Público - 13 Jan 04
Velhice e Siglas
Por NUNO PACHECO
No passado domingo, na revista PÚBLICA, uma reportagem intitulada "Só à
espera" dava conta da situação dramática vivida por muitos idosos a braços
com o abandono, a solidão e a consciência de uma forçada e paralisante
inutilidade. "Quase tudo os empurra para mais perto do fim", escrevia a
autora, e os testemunhos que recolheu confirmavam essa triste e
desamparada evidência em quotidianos vazios. "Não tenho ninguém", dizia
uma voz. Têm o silêncio, que iludem com a televisão, e a morte à espera,
sem prazo fixo.
Hoje, voltamos ao universo dos idosos, mas desta vez para dar conta de uma
realidade que se adivinhava: os lares que os abrigam não preenchem, na sua
maioria, as condições necessárias para quem sejam mais do que armazéns de
gente à espera de deixar de ser gente. Um estudo de 2001, entretanto
arrefecido por meses de espera, conclui que grande parte dos lares de
idosos legalizados (dos outros nem se fala, mas imagina-se o pior)

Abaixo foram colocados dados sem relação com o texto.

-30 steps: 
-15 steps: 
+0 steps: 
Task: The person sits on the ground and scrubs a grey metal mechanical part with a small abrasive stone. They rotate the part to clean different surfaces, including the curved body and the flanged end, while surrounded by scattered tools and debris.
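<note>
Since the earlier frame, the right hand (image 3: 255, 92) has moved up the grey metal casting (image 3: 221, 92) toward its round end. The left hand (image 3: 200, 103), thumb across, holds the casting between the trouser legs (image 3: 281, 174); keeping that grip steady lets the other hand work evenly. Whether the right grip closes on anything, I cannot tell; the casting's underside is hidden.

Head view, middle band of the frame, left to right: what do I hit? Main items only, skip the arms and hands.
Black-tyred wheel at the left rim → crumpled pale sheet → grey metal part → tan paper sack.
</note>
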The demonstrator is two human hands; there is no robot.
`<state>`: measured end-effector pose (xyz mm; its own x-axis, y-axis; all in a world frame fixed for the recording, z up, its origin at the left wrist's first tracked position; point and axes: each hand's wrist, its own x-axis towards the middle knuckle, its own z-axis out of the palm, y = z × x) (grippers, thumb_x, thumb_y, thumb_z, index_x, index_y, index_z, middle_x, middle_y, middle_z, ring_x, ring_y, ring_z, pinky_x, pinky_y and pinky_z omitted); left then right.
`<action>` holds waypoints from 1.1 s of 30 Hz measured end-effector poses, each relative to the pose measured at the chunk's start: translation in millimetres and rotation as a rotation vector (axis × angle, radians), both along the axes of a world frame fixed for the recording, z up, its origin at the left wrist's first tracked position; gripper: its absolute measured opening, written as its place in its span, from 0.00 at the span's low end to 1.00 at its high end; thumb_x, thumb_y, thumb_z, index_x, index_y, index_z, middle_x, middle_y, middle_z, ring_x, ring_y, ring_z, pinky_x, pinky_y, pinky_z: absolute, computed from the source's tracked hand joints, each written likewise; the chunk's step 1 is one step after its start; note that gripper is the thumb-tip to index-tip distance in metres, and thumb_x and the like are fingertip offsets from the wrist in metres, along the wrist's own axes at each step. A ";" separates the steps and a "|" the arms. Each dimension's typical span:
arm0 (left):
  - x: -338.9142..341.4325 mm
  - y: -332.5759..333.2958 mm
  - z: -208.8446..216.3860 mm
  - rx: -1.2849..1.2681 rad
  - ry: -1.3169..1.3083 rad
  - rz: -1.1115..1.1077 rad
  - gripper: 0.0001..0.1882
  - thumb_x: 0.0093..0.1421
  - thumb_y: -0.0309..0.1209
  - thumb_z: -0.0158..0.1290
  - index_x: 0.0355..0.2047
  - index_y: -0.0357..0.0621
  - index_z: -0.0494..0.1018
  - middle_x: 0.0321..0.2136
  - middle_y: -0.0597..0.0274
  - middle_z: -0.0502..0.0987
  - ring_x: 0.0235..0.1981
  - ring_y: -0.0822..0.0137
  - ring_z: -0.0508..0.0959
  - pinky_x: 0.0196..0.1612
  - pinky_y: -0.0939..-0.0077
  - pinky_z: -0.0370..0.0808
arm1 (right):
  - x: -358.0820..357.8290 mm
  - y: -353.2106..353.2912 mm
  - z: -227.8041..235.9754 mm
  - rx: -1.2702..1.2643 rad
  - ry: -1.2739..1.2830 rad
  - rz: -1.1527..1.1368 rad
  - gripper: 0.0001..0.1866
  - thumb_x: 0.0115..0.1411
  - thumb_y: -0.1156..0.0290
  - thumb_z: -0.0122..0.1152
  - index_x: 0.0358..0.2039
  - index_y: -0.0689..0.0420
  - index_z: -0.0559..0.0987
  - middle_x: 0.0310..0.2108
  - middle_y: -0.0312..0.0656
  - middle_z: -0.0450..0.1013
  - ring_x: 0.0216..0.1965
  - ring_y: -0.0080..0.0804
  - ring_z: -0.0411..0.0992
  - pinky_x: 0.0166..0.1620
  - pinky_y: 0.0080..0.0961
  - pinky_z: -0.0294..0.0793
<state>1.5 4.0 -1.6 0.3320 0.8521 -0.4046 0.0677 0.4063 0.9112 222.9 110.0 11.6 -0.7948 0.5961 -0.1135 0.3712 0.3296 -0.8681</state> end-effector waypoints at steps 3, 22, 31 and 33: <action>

responde "apenas à satisfação de necessidades básicas", alimentação e
higiene. O resto, que poderia dar algum sentido aos últimos anos de vida
de milhares de pessoas, fica para mais tarde. Para quando estiverem
mortos. Aliás, supõe-se que é para isso mesmo que os depositam em lares:
para morrerem. Muitas famílias, mesmo as mais abastadas, preferem
afastá-los por razões de ordem prática: falta de tempo, falta de espaço,
falta de laços. Qualquer pretexto serve, até para abandoná-los nos
hospitais (disso já falámos, com detalhe, em tempo oportuno) quando
precisam de viajar ou festejar a vida longe deles. Por isso um terço dos
idosos internados nos centros legais não recebe visitas nem as espera. O
estudo já referido, que será hoje divulgado ao público (ver págs. 2 a 4),
refere que os idosos tendem, mesmo assim, a desculpar os familiares por
terem falta daquilo que a eles, na sua solidão, lhes sobra: tempo. Por
isso os internados em lares procuram criar falsos parentescos nos
assistentes sociais que deles cuidam, tratando-os como se fossem os filhos
que na verdade já não têm. Por isso, apesar de muitos saberem o que os
espera, há milhares que se acotovelam nas lista de espera de lares
sobrelotados e deficientes.
Para consolo das estatísticas, entretanto, a situação melhorou. Já não há
tantos casos de perigo iminente como havia há duas décadas (foram fechados
em seis anos mais de 200 lares perigosos) e não faltam siglas para acolher
o tecnocrático trabalho de dar a tudo isto forma de estudos, relatórios e
conclusões. O PA (Plano Avô) de 2001 transmutou-se em PAS (Plano de
Auditoria Social) com a ajuda do CID (Crianças Idosos e Deficientes), que
aos idosos juntou crianças e deficientes por achar (provavelmente bem) que
todos são vítimas de maus tratos e que, por isso, urge investigar e
relatar com maior abrangência. Os idosos continuam, entretanto, à espera.